PROBLEM STATEMENT:
Tell how many lines in the data contain the string "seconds", using a single number as the whole reply.

Saved data entries:
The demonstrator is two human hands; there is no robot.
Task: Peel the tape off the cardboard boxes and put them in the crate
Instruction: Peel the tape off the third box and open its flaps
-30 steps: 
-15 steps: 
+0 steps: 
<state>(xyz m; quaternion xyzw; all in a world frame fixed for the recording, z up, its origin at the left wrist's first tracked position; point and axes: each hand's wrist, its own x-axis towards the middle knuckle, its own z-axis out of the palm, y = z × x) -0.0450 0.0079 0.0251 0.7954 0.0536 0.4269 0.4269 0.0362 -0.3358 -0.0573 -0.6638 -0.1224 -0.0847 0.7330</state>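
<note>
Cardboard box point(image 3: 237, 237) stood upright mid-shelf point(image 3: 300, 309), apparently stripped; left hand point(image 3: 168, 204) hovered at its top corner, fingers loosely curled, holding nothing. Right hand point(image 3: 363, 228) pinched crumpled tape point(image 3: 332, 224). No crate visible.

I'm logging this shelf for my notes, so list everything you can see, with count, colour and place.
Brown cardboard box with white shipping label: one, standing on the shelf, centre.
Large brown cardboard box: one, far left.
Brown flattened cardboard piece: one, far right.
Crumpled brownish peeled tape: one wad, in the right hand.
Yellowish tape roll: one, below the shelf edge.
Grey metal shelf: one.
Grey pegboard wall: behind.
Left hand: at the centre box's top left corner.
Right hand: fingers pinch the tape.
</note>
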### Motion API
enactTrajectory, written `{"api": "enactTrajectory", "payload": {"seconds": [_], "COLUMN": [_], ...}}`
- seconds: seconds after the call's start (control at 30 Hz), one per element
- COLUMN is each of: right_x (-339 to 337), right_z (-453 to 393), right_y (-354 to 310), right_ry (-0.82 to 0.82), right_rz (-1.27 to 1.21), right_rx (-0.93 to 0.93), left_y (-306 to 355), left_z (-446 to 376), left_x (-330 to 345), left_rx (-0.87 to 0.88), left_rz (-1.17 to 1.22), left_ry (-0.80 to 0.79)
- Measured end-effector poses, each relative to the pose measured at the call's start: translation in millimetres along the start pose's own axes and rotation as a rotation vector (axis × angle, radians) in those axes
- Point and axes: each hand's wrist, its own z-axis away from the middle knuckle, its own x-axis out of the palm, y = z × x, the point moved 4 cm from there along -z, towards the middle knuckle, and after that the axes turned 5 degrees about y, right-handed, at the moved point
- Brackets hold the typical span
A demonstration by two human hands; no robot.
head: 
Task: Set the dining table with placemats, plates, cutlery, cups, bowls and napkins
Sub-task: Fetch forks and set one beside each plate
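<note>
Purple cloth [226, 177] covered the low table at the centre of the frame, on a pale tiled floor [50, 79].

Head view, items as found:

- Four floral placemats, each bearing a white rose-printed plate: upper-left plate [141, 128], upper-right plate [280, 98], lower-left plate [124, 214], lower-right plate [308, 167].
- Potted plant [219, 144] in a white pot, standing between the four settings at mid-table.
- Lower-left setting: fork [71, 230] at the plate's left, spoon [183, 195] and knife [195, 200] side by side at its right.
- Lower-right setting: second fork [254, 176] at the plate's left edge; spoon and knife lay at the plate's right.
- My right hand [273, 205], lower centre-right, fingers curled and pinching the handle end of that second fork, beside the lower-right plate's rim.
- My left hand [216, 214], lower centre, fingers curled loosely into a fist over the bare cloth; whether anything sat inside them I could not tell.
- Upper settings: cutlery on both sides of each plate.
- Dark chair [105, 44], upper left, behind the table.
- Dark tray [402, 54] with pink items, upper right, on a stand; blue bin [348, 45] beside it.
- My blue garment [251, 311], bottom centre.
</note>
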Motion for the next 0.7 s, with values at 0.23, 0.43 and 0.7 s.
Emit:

YOUR SOLUTION:
2